Avery Robert Dulles, who was elevated to the Cardinalate in 2001, died this morning in the Jesuit Infirmary at Fordham University Hospital in New York. For the last twenty years he was a Professor of Religion and Society at Fordham. He was 90.
Cardinal Dulles was a member of a distinguished and remarkable American family with a long history of public and intellectual service to the nation.
His father was John Foster Dulles, who served as President Eisenhower’s Secretary of State from 1953 to 1959. Secretary of State was something of a family tradition — both the cardinals great- grandfather, John W. Dulles, and his great uncle, Robert Lansing, had held the position (for former for President Benjamin Harrison, the latter for Woodrow Wilson).
Cardinal Dulles’ uncle was Allen Dulles, who was the Director of Central Intelligence from 1953 to 1961. His book The Craft of Intelligence remains a highly readable primer on spycraft. Both Dulles brothers were friends and advisers of RN as congressman, senator, and vice president.
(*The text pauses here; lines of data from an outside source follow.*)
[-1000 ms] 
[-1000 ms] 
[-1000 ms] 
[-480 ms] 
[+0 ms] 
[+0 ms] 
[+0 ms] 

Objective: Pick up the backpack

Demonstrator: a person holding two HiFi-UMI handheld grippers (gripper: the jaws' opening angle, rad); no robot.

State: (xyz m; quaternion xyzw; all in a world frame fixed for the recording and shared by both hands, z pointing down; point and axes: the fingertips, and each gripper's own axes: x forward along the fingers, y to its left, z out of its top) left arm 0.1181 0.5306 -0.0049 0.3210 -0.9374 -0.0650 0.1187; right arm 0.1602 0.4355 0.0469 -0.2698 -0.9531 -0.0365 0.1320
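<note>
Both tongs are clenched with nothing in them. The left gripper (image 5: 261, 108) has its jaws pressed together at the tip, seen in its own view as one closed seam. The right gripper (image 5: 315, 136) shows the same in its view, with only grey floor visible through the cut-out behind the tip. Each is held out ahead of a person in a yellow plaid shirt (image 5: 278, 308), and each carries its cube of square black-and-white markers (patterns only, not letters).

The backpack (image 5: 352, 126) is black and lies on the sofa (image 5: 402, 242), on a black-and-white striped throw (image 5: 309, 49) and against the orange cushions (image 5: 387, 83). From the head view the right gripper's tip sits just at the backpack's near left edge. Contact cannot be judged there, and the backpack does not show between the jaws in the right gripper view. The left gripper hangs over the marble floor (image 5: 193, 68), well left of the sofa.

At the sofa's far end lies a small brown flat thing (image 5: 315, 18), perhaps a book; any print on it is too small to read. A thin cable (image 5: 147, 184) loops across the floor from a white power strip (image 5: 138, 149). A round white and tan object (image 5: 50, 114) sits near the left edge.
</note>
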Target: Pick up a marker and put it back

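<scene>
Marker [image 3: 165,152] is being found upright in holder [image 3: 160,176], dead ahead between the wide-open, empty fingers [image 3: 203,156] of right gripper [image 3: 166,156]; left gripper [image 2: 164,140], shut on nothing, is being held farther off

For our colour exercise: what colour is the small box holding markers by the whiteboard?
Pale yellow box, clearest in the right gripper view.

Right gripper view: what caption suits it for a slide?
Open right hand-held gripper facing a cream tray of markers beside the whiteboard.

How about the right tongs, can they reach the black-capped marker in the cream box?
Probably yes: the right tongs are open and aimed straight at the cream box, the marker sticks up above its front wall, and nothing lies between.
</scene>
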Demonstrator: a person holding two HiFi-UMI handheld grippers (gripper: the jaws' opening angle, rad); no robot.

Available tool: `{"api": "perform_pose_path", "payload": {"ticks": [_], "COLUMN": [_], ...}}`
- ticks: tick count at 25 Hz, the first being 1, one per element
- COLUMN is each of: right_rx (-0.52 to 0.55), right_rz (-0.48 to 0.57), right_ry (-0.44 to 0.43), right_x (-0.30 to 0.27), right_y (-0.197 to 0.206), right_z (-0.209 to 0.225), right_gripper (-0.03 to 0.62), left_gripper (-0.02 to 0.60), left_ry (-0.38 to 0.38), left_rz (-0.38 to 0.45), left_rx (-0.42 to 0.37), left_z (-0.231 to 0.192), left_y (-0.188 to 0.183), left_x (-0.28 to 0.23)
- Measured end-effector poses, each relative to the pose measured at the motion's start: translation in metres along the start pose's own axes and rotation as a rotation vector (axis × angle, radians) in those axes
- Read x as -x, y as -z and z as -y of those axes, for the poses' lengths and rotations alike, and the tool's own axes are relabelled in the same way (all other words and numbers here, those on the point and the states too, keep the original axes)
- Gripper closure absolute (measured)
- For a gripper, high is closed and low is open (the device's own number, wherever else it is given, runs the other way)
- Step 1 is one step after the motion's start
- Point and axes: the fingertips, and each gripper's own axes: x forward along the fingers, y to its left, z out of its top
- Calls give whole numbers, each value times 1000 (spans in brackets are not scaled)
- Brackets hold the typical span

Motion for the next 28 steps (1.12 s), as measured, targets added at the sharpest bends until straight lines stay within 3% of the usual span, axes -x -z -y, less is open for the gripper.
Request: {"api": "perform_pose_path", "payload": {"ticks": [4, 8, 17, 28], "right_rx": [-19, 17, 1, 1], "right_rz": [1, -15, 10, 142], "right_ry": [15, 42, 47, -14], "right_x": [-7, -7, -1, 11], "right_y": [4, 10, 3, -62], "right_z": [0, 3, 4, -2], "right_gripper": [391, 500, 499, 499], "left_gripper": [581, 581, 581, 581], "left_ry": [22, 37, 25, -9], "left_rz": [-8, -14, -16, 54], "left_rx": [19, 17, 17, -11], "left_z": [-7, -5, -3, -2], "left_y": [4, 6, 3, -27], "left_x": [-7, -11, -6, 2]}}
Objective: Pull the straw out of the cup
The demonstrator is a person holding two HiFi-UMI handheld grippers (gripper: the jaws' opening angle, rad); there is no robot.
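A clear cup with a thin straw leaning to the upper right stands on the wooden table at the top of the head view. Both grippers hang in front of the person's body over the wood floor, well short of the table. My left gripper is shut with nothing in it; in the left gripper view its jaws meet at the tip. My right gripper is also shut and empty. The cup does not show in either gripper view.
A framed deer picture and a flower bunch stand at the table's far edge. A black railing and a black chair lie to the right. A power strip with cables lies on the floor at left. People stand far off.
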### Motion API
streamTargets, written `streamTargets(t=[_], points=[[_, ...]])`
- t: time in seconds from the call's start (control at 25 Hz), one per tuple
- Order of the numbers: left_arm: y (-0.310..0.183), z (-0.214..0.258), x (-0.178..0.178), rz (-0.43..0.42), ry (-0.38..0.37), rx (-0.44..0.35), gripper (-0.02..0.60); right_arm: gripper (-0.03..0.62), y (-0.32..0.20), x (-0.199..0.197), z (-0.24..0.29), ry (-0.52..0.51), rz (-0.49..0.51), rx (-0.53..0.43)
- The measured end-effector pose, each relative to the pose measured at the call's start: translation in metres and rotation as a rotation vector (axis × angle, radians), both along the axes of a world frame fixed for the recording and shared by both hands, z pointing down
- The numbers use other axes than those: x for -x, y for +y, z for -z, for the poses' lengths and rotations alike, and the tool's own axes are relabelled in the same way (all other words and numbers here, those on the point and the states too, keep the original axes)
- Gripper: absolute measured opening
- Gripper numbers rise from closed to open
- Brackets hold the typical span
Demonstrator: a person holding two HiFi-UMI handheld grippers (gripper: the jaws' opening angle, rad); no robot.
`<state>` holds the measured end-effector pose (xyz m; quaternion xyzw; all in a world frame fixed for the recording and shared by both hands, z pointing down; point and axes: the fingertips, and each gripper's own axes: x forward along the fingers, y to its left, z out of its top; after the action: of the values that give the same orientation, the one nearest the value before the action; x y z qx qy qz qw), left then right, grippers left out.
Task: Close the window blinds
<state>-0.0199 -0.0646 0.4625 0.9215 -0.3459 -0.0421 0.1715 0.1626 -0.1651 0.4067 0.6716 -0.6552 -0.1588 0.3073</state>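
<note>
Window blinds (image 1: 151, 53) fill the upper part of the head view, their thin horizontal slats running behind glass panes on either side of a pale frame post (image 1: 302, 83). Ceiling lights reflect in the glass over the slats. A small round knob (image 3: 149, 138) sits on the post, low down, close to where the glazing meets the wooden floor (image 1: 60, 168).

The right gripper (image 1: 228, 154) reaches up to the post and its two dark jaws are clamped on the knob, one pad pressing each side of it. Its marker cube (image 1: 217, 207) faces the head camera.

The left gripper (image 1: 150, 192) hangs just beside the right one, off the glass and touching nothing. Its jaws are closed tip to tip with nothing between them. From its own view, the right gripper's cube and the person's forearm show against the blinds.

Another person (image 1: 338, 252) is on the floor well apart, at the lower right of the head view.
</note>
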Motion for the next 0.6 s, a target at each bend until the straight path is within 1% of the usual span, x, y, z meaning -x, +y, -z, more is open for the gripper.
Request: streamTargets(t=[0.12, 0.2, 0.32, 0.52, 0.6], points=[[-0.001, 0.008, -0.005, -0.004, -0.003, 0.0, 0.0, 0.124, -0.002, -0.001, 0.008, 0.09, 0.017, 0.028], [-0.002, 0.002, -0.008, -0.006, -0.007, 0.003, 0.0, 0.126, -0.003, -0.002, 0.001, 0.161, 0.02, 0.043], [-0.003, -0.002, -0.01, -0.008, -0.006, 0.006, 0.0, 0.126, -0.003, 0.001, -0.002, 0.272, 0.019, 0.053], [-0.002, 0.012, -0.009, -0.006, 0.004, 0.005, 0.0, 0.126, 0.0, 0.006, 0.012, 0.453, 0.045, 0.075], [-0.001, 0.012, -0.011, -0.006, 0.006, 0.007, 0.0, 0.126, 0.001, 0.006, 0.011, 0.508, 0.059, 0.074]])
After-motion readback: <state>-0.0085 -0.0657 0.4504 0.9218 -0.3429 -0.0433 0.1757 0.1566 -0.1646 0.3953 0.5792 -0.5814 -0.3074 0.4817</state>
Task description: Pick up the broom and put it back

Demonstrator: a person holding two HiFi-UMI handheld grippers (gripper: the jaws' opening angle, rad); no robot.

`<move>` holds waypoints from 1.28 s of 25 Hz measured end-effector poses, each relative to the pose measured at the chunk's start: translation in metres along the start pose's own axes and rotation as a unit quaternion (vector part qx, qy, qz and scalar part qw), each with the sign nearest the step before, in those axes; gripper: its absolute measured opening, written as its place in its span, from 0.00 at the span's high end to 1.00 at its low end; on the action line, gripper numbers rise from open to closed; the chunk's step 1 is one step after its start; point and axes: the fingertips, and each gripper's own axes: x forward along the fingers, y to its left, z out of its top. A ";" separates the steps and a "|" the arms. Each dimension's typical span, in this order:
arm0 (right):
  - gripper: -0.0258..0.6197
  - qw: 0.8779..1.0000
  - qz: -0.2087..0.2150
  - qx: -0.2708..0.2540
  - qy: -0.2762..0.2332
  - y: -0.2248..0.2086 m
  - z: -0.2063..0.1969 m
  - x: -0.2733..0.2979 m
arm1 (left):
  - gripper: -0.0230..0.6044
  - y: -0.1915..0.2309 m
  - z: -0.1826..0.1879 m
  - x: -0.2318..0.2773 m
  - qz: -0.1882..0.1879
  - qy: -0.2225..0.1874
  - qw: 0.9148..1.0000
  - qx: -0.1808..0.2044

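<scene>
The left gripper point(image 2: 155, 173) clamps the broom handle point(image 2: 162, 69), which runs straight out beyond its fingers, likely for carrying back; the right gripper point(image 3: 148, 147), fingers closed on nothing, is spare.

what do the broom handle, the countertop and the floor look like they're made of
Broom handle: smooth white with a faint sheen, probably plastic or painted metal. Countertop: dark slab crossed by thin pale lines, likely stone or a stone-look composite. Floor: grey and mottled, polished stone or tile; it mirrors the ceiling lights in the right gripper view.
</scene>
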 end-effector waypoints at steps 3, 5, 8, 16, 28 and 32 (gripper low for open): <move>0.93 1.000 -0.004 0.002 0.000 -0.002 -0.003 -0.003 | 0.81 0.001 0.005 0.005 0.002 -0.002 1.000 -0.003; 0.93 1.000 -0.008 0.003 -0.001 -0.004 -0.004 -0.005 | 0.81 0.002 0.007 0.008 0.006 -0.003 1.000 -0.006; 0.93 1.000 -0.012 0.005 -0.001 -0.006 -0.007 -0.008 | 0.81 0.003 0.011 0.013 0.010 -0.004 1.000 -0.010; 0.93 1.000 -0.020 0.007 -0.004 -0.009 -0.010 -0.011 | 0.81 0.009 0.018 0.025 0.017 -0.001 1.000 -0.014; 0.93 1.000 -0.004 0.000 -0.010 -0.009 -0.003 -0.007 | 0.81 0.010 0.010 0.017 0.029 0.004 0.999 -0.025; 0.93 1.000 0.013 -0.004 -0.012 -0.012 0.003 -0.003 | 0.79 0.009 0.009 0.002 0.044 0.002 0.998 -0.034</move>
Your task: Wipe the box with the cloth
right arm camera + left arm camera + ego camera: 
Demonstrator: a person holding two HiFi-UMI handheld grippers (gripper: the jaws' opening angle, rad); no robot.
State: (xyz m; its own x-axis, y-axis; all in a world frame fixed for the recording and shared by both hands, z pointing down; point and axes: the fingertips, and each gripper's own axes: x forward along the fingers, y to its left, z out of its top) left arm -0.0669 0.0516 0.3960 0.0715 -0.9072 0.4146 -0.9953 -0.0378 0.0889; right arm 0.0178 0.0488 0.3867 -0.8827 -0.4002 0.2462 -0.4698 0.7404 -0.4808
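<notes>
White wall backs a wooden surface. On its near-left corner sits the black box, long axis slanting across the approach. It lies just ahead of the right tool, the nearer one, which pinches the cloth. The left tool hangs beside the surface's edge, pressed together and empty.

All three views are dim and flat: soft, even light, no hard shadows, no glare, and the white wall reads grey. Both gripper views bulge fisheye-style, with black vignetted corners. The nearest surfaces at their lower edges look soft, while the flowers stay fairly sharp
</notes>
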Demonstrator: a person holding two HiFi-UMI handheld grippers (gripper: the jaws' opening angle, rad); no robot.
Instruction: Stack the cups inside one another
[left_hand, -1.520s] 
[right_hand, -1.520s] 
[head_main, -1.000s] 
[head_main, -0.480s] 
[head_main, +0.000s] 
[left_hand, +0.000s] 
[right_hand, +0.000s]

Cardinal Dulles’ aunt was Eleanor Lansing Dulles, who had a long career as a public servant, author, and teacher.
Cardinal Dulles was raised as a Presbyterian; he became an agnostic; he converted to Roman Catholicism after heroic Navy service in World War Two; and he entered the Society of Jesus in 1956. He became a noted theologian. In 2001, he became one of the few Cardinals ever created without having first been made a Bishop.
Cardinal Dulles’ colorful and contributory life is described in an obituary in The New York Times (whose house style apparently requires separation of church and state by mangling the traditional form of address and writing about Cardinal Avery Dulles.)